But in time, polio program leaders managed to build the political will to resume the vaccination drive by convincing provincial authorities of the need for it, Orenstein said. He added that he thinks overcoming the opposition in Pakistan is possible, "but I don't want to minimize what has to be overcome."

He said he has heard talk of moving the eradication target date back several years, but nothing specific. "The big concern to me is to try and move as quickly as possible. We're already 13 years behind the original goal [of 2000]. The longer it takes, it becomes harder to sustain the kind of commitment needed for the campaigns."

Eradicating polio involves "a lot of issues" that didn't exist with smallpox, said Orenstein, who participated in the smallpox battle. "Nevertheless, we're 99.9% of the way there. . . . If we give up, we're likely to have major outbreaks of polio around the world."

Among the complications with polio is the problem of vaccine-derived viruses that can mutate to become virulent. The mass polio campaigns use trivalent (three-strain) oral vaccines with live attenuated, or weakened, viruses.

Under conditions of low immunization coverage, Orenstein noted, a vaccine virus can reproduce in the intestines, spread, and in rare cases become virulent like wild viruses. The problem happens most often with poliovirus type 2.

Bari said that, because of this risk, the WHO's Strategic Advisory Group of Experts on immunization (SAGE) has recommended that the WHO start considering an eventual switch from a trivalent to a bivalent oral vaccine, covering types 1 and 3. "Clearly type 2 polio is a much greater risk" regarding vaccine-derived viruses, and wild type 2 viruses have largely been eliminated, she said.

But if type 2 is dropped from the oral vaccine, populations will still need protection against vaccine-derived type 2 viruses, Bari said. Consequently the WHO is considering using an inactivated polio vaccine for type 2. The hitch with that is that it's much more costly than oral vaccines and is injected, requiring trained health workers to administer it.

"It needs to be a lot cheaper," Bari said. Researchers are looking for ways to lower the cost, such as reducing the dose or giving the vaccine intradermally.

Another expert who believes that the eradication must continue at full throttle despite the troubles in Pakistan is Neal Halsey, MD, director of the Institute for Vaccine Safety at the Bloomberg School of Public Health at Johns Hopkins University.

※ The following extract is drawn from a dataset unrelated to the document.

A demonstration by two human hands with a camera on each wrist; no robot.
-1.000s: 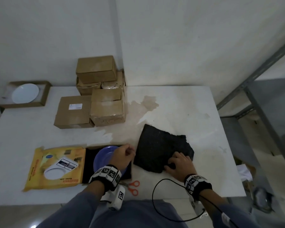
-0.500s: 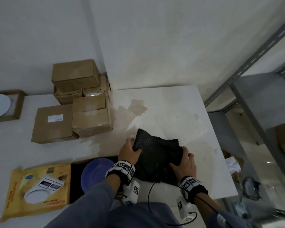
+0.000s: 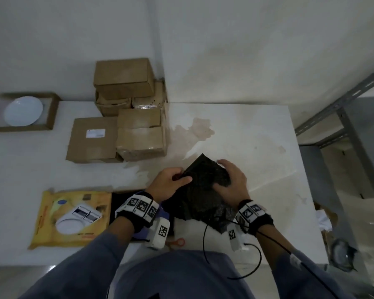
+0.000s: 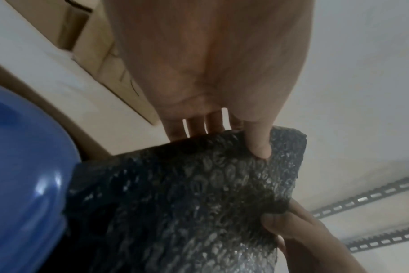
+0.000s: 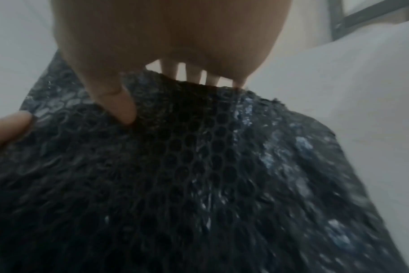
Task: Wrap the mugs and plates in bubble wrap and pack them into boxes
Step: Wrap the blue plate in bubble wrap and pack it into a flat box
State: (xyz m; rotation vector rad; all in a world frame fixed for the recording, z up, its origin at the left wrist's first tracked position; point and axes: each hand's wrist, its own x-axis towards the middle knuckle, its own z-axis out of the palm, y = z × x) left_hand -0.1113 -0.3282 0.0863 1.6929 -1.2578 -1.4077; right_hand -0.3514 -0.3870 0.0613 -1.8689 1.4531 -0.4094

"The shooting of polio eradication workers is obviously a major setback for the eradication effort and for public health in general," Halsey said. "Every effort must be made to protect immunization workers. In virtually all the other countries of the world where there has been conflict, leaders on both sides of the conflict have come to endorse polio immunization and the eradication effort. I certainly hope that this can be accomplished in Pakistan.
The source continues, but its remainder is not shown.